• INSTRUCTIONS FOR THE TASK: The records follow. Filter them to the lines that hold "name".
───── RECORDS SHOWN ─────
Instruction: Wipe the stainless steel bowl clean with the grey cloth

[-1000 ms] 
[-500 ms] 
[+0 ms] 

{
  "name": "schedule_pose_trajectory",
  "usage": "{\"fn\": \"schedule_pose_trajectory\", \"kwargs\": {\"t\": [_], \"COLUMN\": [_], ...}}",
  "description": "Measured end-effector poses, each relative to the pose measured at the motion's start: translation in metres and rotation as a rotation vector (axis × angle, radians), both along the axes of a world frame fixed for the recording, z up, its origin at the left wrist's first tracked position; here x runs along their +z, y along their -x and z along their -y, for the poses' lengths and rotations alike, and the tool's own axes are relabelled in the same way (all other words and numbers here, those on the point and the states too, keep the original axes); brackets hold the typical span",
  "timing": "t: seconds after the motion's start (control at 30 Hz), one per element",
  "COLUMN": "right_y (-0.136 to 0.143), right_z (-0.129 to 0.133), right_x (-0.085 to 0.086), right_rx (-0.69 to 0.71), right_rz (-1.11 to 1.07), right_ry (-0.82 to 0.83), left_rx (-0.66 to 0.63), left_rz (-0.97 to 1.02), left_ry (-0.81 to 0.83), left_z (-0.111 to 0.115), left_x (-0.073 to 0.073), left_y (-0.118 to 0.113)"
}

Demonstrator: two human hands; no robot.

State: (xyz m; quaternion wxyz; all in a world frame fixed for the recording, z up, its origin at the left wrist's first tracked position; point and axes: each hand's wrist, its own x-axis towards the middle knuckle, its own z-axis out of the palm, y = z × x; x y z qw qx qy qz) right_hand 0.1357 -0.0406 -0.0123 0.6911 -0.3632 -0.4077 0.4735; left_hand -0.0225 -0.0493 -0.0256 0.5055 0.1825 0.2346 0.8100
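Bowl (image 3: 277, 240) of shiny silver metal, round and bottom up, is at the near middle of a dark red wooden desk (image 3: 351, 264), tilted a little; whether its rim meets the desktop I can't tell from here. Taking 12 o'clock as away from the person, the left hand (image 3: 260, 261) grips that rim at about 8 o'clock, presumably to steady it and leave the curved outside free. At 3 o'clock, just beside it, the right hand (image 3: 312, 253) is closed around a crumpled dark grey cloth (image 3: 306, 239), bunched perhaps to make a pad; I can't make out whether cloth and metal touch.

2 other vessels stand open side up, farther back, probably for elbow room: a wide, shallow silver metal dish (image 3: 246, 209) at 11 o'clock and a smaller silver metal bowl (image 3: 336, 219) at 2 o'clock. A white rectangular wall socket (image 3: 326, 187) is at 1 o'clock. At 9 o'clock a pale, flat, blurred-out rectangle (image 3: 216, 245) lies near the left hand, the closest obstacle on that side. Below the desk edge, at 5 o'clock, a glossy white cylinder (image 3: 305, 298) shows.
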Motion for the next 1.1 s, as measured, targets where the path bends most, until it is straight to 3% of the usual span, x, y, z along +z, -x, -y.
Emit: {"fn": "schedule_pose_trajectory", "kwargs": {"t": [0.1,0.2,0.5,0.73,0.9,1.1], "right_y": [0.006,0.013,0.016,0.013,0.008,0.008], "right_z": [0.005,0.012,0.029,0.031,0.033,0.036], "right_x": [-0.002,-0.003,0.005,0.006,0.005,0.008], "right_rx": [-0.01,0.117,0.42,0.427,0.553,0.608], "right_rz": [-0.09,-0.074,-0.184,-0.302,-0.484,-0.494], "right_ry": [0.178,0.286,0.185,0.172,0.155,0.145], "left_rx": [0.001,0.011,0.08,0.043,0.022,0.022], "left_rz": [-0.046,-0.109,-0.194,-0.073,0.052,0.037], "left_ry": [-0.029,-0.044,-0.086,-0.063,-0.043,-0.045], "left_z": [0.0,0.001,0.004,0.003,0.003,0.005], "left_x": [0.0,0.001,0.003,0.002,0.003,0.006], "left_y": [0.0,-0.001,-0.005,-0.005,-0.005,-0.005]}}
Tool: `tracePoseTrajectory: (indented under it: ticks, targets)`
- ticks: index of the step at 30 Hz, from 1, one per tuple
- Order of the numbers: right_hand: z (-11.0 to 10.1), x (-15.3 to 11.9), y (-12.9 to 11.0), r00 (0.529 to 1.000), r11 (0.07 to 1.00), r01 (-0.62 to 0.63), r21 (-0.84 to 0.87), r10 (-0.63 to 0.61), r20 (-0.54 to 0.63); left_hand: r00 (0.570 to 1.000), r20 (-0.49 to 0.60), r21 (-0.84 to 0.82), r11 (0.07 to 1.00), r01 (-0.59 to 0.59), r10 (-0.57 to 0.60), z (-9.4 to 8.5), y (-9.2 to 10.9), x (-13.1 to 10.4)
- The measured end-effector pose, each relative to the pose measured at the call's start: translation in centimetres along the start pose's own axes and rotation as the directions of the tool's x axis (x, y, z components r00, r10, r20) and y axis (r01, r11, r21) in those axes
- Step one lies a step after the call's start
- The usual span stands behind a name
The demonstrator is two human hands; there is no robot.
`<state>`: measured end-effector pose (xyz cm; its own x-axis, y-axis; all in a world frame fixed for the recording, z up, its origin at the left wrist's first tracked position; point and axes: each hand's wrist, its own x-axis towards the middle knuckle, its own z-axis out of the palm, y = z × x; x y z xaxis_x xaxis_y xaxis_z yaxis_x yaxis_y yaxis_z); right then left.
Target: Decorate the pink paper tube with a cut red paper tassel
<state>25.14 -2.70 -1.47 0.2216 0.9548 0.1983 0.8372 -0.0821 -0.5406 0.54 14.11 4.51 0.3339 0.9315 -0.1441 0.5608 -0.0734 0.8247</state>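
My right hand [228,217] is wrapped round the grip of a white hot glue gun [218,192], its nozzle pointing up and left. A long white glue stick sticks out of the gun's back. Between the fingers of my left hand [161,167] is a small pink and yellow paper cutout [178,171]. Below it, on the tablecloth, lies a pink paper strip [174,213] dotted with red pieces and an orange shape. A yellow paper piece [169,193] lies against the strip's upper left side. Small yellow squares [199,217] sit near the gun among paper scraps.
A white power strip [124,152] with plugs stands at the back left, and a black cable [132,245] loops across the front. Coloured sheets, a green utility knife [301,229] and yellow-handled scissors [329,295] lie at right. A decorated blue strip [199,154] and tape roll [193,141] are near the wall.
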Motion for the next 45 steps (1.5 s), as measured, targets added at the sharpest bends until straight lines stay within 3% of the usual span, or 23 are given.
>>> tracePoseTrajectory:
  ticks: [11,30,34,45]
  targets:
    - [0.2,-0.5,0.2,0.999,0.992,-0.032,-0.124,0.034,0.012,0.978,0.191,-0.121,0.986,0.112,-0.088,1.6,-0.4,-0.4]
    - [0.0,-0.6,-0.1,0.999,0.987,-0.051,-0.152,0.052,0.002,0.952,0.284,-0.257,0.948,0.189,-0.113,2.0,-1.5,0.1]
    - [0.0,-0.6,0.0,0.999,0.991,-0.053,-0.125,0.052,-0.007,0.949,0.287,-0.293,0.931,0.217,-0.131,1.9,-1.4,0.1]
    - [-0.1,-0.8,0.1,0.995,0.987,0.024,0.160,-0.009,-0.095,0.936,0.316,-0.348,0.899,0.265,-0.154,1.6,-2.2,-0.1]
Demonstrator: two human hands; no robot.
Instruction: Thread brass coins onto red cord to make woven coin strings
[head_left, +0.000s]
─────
• ANSWER BOX:
  "name": "schedule_pose_trajectory",
- The usual span stands behind a name

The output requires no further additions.